In the material below, how many lines include the word "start"? Write only the number.
....................
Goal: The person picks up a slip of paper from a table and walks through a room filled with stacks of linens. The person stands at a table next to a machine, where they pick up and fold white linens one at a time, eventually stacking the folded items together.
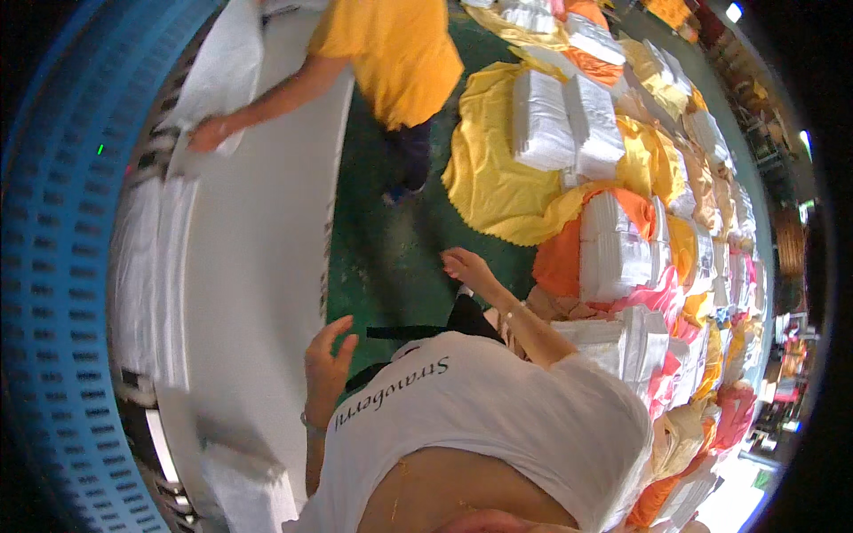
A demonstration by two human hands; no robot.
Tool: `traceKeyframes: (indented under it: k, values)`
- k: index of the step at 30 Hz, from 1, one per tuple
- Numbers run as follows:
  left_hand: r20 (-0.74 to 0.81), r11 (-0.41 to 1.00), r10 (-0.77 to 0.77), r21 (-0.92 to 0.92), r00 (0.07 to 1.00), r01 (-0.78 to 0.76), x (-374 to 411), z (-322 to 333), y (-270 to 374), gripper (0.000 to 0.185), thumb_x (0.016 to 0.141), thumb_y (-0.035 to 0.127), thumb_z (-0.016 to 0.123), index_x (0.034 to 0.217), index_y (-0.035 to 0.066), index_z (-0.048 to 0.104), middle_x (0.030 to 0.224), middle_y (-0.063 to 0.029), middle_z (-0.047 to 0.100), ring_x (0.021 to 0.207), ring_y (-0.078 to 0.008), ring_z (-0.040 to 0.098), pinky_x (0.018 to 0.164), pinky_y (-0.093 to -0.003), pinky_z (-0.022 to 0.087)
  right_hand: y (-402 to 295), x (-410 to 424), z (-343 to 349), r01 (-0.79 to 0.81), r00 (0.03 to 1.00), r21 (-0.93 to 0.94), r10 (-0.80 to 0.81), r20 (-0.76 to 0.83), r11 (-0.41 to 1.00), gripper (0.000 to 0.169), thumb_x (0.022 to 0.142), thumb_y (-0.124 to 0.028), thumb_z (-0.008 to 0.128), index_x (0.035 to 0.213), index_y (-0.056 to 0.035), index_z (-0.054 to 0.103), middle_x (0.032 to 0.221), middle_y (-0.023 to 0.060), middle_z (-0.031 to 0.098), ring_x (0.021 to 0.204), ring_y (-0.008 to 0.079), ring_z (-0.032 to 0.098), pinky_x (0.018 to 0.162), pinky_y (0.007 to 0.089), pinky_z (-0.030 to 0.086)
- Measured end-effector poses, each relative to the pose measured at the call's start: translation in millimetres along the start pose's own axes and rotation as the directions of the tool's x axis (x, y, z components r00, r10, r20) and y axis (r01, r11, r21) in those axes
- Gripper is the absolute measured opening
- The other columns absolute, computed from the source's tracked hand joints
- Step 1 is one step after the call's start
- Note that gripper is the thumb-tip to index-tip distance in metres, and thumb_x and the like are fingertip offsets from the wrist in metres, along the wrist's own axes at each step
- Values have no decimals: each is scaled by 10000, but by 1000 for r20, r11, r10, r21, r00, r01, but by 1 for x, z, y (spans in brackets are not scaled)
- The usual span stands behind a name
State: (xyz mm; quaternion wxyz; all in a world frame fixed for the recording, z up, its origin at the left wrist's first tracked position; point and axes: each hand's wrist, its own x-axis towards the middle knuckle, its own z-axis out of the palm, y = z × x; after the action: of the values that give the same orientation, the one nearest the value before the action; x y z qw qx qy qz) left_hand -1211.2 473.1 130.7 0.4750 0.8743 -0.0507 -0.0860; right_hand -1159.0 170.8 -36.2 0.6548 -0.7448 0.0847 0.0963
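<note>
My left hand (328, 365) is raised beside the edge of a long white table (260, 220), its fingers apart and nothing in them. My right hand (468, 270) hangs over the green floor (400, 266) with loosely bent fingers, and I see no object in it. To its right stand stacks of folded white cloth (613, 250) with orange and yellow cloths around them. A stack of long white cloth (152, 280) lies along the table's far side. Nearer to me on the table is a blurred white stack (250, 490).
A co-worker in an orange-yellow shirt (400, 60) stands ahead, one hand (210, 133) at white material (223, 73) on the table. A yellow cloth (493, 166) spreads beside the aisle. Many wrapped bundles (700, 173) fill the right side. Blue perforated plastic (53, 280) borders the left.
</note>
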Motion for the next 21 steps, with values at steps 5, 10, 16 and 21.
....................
Answer to this exercise: 2